Microlender Qudian Eyes $1 Billion New York Listing, Source Says
(Beijing) — Online microlender Qudian has made initial private filings for an initial public offering (IPO) to raise up to $1 billion, a source close to the company said on Monday.
The IPO could become the largest New York offering by a Chinese internet company since Alibaba Group Holding Ltd.’s record-breaking listing in 2014.
Qudian expects to make its first public filings for the offering within the next three months, with an aim of raising $800 million to $1 billion in an IPO by June, said the source with direct knowledge of the situation, speaking on condition of anonymity.
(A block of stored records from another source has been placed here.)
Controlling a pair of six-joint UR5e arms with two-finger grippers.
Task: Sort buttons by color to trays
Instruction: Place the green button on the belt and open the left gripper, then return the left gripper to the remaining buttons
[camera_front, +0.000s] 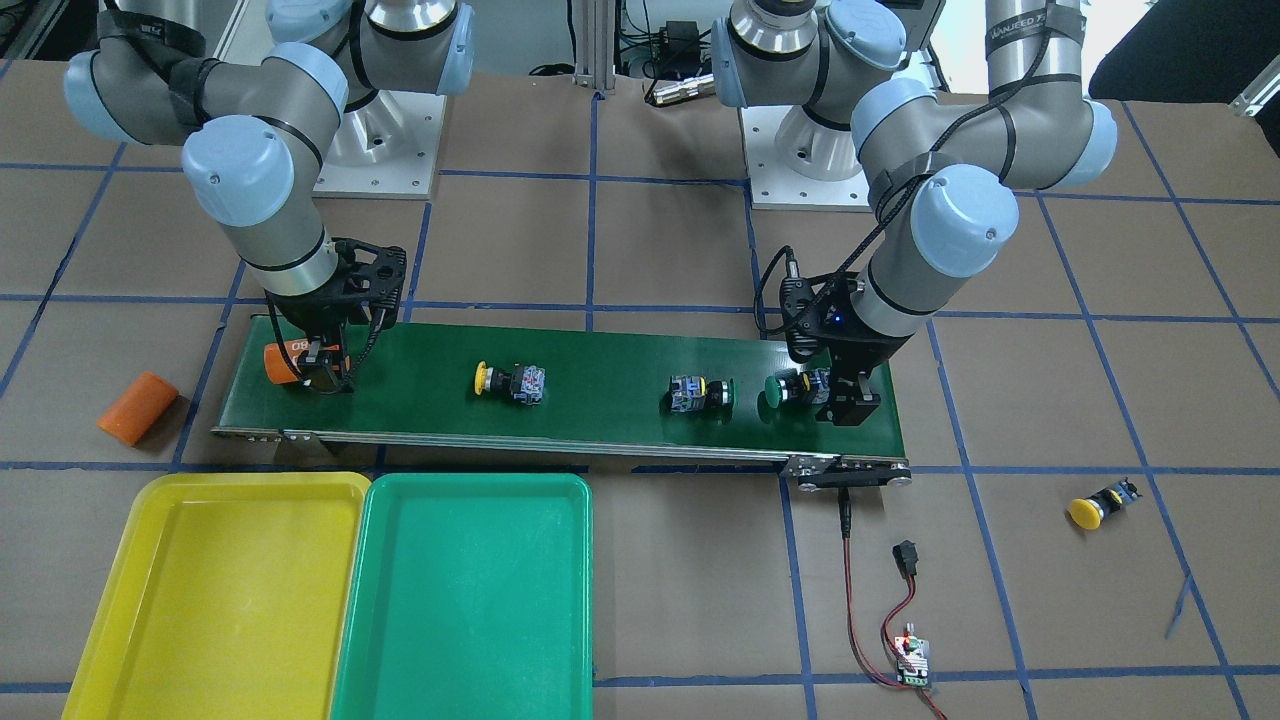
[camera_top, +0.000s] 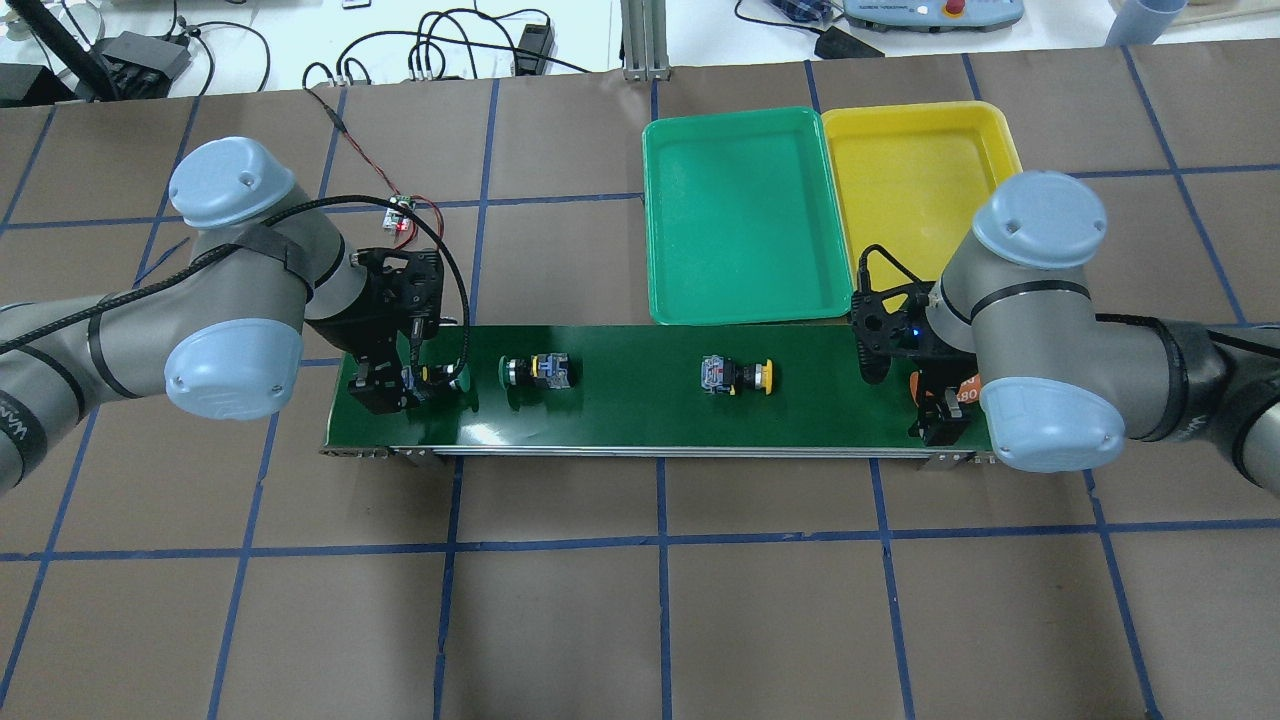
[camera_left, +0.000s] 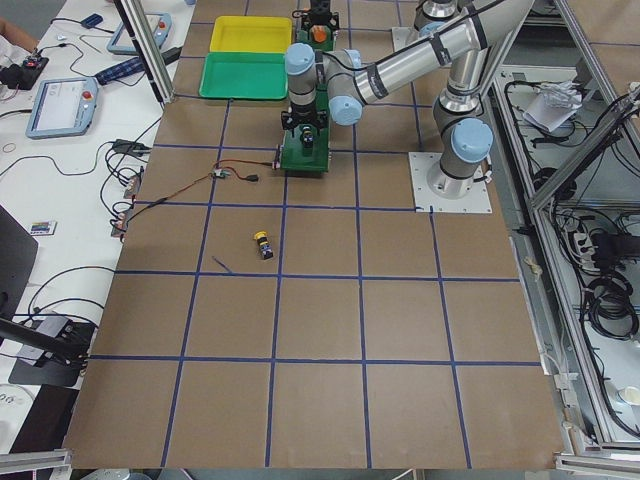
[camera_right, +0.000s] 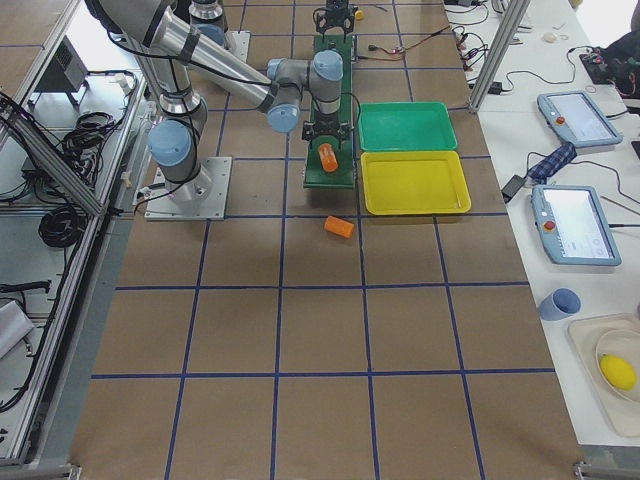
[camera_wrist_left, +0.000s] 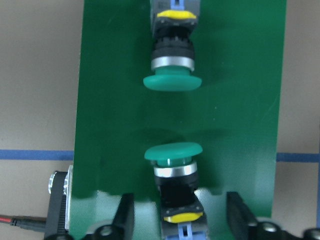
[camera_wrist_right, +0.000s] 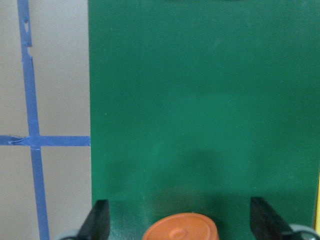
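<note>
Bright, even overhead light; soft, short shadows; wrist views slightly blurred

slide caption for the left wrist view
Left gripper open, straddling a green button on the belt, another green button just ahead

Left hand (camera_front: 848, 405) is down on one end of the belt (camera_front: 600, 410). Its fingers (camera_wrist_left: 125, 217) spread around a green button (camera_wrist_left: 173, 152), slack on both sides. Second green button (camera_wrist_left: 172, 82) lies just ahead, cap to cap, narrow gap: it blocks a straight run along the belt. Past it, open belt up to the yellow button (camera_front: 505, 380), more open belt beyond. Right hand (camera_front: 320, 375) straddles an orange cylinder (camera_wrist_right: 180, 229) at the other end. Green tray (camera_front: 470, 482) and yellow tray (camera_front: 150, 495) sit rim to rim near the belt's operator-side edge, open from above. On the bench (camera_front: 680, 560): loose orange cylinder (camera_front: 138, 407) beside the right-arm end; controller board (camera_front: 912, 660) and loose yellow button (camera_front: 1098, 507) off the left-arm end.
</note>
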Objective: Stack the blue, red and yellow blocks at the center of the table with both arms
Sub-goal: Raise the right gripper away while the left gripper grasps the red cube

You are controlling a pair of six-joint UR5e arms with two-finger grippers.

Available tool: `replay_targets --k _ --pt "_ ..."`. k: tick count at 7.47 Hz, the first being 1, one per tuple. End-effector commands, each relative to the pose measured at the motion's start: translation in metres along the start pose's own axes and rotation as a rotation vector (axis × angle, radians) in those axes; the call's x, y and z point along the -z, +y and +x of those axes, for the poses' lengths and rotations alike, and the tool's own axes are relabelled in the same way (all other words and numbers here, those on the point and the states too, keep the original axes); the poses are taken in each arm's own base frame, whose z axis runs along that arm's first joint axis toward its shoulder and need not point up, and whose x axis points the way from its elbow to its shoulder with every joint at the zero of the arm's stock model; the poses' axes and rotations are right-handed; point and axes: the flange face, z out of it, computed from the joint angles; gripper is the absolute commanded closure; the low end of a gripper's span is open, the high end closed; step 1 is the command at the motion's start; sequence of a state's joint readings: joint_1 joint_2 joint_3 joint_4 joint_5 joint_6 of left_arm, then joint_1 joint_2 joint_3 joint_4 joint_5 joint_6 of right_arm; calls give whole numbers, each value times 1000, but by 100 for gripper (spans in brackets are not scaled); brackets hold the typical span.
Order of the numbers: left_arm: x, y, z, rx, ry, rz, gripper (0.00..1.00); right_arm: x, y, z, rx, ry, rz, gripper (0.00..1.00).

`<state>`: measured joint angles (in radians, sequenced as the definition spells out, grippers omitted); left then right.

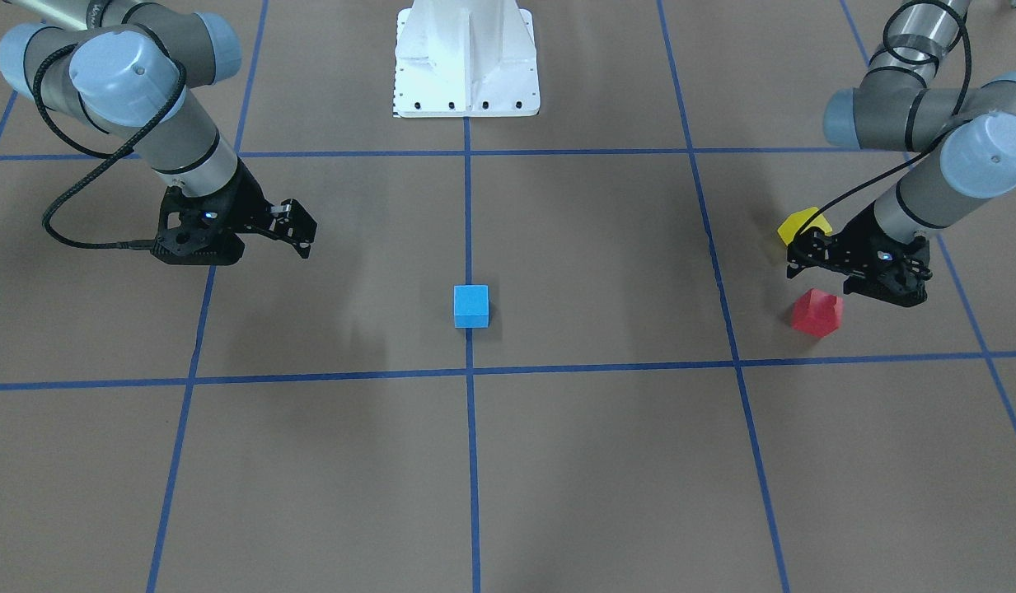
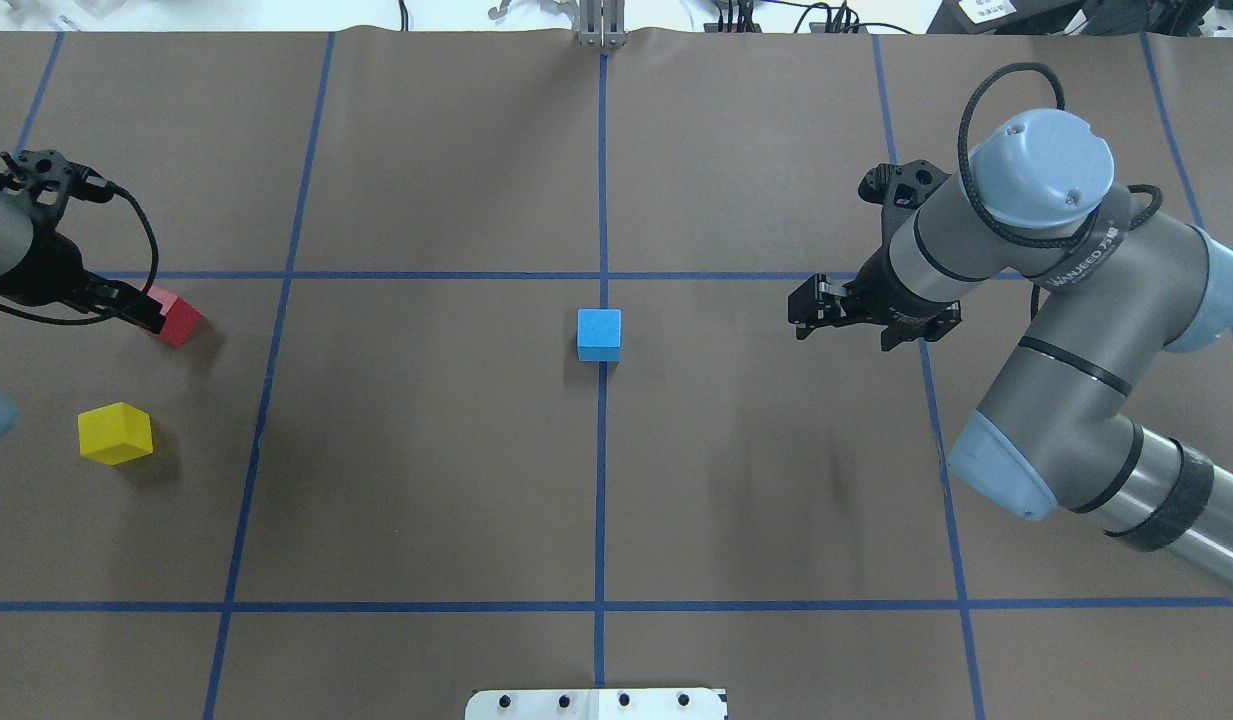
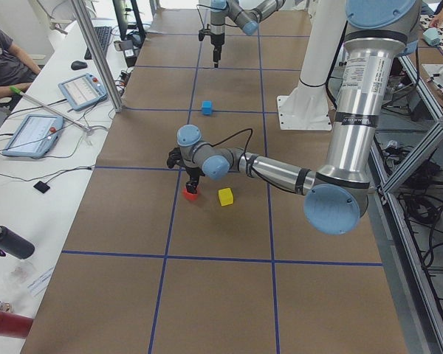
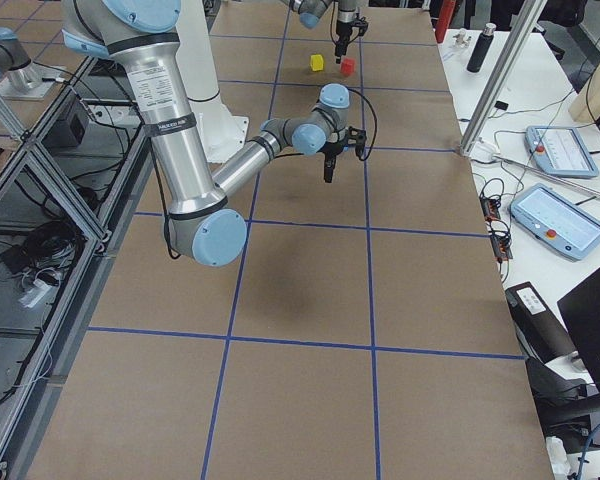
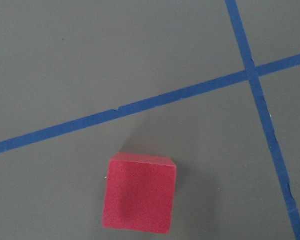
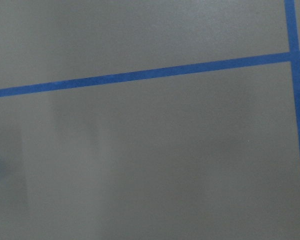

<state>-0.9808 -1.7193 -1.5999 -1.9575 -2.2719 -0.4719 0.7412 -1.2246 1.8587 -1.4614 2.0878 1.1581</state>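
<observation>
"Overhead exterior view first: where do the 3 blocks lie?"

"The blue block (image 2: 599,334) sits at the middle of the table (image 2: 426,470), on the long tape line (image 2: 601,500). The red block (image 2: 179,320) and the yellow block (image 2: 115,433) are far out on the robot's left. They are near each other but apart, with yellow on the robot's side of red."

"Which arm should fetch red?"

"The left, I'd say. The left gripper (image 2: 131,308) hangs right by red, its dark tip overlapping the block's outer edge in that view, so red lies just toward the table's middle from it. The right gripper (image 2: 811,308) hovers over bare table beside blue, well apart from red and yellow."

"Fingers apart or together?"

"I cannot tell for either gripper. Both read as black clumps, and neither wrist view shows a finger. All 3 blocks rest on the table, so neither gripper holds one."

"Any long axis to line up with?"

"None, it is a cube. In the left wrist view red sits low and left of centre, its sides about square to the frame while the tape runs slanted. My guess is a small shift over it and little turning."

"Room to move?"

"Plenty, I judge. Bare table surrounds red. Yellow is the only neighbour and stands off the path. The run from red to blue crosses 1 tape line and nothing else."
</observation>
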Motion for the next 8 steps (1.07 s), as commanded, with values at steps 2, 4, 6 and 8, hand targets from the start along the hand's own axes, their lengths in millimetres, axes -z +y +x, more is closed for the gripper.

The company began its life as Qufenqi, a provider of microloans to students for purchases like smartphones and other electronic devices. It later got out of that business due to controversial collateral demands imposed on some borrowers, but remains in the microlending space, with consumer loans that still average around 1,000 yuan ($145).
Such amounts typically account for as much as half or a third of a person’s monthly salary in China, and in more mature Western markets might typically be financed through credit card purchases paid back in installments. But most Chinese lack access to such cards or other sources for small loans, allowing companies like Qudian to thrive.
The company facilitated 33 billion yuan in loans last year, and expects the figure to more than double to over 80 billion yuan this year, the source said. Most of the loans are due in relatively short order, typically within a month.
The upcoming IPO is being underwritten by Morgan Stanley, Citigroup, Credit Suisse and CICC.
One of Qudian’s highest-profile investors to date is Ant Financial Services Group, the former financial arm of e-commerce giant Alibaba, which itself is eyeing a potential IPO in Hong Kong as soon as this year. Qudian and Ant Financial are part of a new generation of private financial-services companies to spring up over the last decade, as China slowly opens the market to a sector that was previously monopolized by big state-run companies.
Other similar companies looking to make IPOs over the next year include Lufax, a leading peer-to-peer lender, as well as Qudian rival Fenqile.
If Qudian succeeds in its offering, it will be the largest by a Chinese internet company in New York since Alibaba’s $25 billion listing in 2014. The sector has produced few blockbuster IPOs since then, with a growing number of Chinese firms opting to list at home where they can get higher valuations. Parcel delivery firm ZTO Express raised $1.4 billion in a New York IPO in October.